According to the drawings showing embodiments for carrying out the invention, the three-dimensional structure of the present invention is a node (1) having a plurality of sockets (2) on its surface, and each socket is a coupling means (7). It is a node (1) having a node (1) and a bar (3), and one of the two ends is inserted into the socket (2) of the node (1), and each of the ends is inserted into the socket (2). A bar (3) with at least one holding element (4) and a perforated screw (5) whose inner surface (6) allows the end of the bar (3) to be inserted and outside. The surface is a perforated screw (5) having a complementary connecting means (7') to the connecting means (7) of the socket (2), and a flexible washer portion (8), which is a socket of a node (1) (1). Suitable for insertion into 2), substantially cooperating with the holding element (4) at the end of the bar (3) so that the bar (3) is locked inside the perforated screw (5). It takes the form of a washer closed to and is closed by compression as a result of the thrust of the perforated screw (5), thus preventing disassembly of the assembly, but the rotation of the bar (3) in the socket (2). Is equipped with a flexible washer (8) that does not interfere.

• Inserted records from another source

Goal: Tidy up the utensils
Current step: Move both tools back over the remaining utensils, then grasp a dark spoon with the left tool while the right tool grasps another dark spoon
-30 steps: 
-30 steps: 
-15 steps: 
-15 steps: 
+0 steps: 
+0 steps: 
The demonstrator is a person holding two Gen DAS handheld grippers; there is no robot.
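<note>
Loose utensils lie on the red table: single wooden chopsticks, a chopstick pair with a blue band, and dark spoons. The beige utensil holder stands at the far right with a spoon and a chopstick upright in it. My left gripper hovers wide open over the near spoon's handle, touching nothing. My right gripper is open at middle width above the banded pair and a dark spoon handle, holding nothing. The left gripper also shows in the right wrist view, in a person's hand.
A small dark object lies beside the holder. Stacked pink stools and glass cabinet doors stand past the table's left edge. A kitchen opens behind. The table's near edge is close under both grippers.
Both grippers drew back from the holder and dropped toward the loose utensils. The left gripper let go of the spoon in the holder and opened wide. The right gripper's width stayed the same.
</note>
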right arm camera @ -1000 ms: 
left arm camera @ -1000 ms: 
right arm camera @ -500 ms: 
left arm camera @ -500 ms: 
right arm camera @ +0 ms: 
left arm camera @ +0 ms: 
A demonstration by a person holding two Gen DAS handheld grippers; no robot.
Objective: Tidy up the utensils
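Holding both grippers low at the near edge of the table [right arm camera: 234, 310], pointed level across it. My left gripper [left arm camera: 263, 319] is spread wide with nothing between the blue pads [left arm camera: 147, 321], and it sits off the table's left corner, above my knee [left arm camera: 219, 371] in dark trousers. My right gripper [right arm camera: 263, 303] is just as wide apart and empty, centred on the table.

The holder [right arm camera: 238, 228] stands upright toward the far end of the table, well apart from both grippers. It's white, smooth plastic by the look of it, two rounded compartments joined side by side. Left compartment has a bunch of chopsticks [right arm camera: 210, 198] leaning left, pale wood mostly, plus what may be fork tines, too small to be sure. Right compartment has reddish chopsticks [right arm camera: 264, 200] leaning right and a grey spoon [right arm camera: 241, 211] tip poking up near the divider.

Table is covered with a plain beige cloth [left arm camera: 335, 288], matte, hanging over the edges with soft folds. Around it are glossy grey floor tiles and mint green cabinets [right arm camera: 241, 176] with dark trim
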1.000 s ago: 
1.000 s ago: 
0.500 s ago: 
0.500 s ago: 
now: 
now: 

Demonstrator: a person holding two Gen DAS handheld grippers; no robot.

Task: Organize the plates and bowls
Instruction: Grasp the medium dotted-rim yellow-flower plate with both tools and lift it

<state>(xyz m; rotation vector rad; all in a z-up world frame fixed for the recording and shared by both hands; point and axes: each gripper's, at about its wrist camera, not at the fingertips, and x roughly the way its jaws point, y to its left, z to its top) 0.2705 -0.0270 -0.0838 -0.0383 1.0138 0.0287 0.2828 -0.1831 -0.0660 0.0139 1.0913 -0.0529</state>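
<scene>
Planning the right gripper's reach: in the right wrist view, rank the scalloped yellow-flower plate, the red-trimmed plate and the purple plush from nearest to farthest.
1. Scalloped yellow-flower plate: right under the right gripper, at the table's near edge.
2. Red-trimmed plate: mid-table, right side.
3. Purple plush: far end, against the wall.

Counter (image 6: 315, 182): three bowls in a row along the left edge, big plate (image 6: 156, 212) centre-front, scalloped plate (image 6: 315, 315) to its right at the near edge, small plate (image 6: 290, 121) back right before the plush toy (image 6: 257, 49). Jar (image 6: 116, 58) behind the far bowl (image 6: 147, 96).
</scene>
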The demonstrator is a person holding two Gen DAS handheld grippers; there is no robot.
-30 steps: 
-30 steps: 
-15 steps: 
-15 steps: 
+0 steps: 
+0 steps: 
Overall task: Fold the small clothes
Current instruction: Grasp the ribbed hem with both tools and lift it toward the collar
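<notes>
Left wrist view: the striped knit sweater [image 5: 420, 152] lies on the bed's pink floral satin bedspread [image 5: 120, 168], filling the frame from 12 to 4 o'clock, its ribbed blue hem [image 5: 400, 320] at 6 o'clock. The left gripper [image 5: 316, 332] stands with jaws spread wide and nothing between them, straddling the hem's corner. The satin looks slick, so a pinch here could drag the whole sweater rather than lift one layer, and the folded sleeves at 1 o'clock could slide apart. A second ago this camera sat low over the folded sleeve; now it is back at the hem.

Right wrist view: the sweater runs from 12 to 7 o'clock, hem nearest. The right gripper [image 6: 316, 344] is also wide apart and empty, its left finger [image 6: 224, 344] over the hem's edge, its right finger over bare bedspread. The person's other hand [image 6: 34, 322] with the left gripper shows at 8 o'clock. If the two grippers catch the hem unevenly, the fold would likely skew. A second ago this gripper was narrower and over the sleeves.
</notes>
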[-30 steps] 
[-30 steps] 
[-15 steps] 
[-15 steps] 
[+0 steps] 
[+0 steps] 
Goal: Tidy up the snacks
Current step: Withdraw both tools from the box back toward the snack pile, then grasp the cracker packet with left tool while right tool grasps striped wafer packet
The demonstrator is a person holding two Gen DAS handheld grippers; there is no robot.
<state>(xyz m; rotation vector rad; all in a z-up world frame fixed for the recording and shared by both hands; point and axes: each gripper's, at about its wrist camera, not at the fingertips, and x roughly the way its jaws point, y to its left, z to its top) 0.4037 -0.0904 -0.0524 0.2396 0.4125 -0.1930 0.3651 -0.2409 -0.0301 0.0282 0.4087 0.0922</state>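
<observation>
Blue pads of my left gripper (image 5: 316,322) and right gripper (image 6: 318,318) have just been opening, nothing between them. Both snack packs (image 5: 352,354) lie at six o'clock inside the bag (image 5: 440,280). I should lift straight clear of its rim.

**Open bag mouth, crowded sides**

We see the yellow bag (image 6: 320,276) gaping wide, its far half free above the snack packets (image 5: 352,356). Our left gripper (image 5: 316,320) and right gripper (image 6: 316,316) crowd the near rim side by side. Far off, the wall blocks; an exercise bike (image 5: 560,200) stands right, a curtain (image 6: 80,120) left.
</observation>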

Here, the flexible washer portion (8) is a thin strip (10) corresponding to two elements, that is, its outer diameter, and is responsible for providing the washer with the maximum possible elasticity (10). ) And a plurality of teeth (11) on the inner diameter of the strip, which are thicker than the strip. The plurality of teeth project inward so that the tooth (11) staggers the empty area where only the strip (10) is found to form the ring gear portion.

Further, as can be seen in the drawings, in particular FIGS. 1B, 6A, and 6B, the nodal point (1) further comprises a through hole (12) defining its vertical orientation, which is in space. Position the node. According to a preferred embodiment of the invention, a bushing (not shown) inserted into the through hole (12) is also included.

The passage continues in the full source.